BRIEF ▸
The listing below needs to be copied in full, exactly.

== MATERIAL PROVIDED ==

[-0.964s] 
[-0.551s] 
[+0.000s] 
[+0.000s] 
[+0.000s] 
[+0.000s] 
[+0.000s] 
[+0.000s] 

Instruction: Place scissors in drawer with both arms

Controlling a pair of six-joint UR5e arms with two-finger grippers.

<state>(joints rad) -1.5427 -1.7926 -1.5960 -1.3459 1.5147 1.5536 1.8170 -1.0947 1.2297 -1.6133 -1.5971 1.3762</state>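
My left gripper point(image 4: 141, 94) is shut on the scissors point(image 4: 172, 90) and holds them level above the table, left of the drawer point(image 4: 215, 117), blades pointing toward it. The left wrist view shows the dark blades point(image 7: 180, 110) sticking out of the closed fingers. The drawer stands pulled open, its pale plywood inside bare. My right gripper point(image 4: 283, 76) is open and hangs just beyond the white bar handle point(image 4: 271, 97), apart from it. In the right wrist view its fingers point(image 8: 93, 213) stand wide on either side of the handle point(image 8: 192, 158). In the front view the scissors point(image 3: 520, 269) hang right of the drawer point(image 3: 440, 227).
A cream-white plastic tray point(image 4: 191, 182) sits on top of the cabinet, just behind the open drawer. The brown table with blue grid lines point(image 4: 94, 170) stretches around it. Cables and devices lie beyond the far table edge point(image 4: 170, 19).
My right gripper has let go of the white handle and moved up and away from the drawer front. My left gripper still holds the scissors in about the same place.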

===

REPLY ▸
[-0.964s] 
[-0.551s] 
[+0.000s] 
[+0.000s] 
[+0.000s] 
[+0.000s] 
[+0.000s] 
[+0.000s] 

Instruction: Place scissors in drawer with both arms

Controlling a pair of six-joint UR5e arms with two-finger grippers.

<state>(joints rad) -1.5427 -1.7926 -1.5960 -1.3459 1.5147 1.5536 1.8170 -1.0947 1.2297 -1.6133 -1.5971 1.3762</state>
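My left gripper point(image 4: 141, 94) is shut on the scissors point(image 4: 172, 90) and holds them level above the table, left of the drawer point(image 4: 215, 117), blades pointing toward it. The left wrist view shows the dark blades point(image 7: 180, 110) sticking out of the closed fingers. The drawer stands pulled open, its pale plywood inside bare. My right gripper point(image 4: 283, 76) is open and hangs just beyond the white bar handle point(image 4: 271, 97), apart from it. In the right wrist view its fingers point(image 8: 93, 213) stand wide on either side of the handle point(image 8: 192, 158). In the front view the scissors point(image 3: 520, 269) hang right of the drawer point(image 3: 440, 227).
A cream-white plastic tray point(image 4: 191, 182) sits on top of the cabinet, just behind the open drawer. The brown table with blue grid lines point(image 4: 94, 170) stretches around it. Cables and devices lie beyond the far table edge point(image 4: 170, 19).
My right gripper has let go of the white handle and moved up and away from the drawer front. My left gripper still holds the scissors in about the same place.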

Reply complete, and nothing else is required.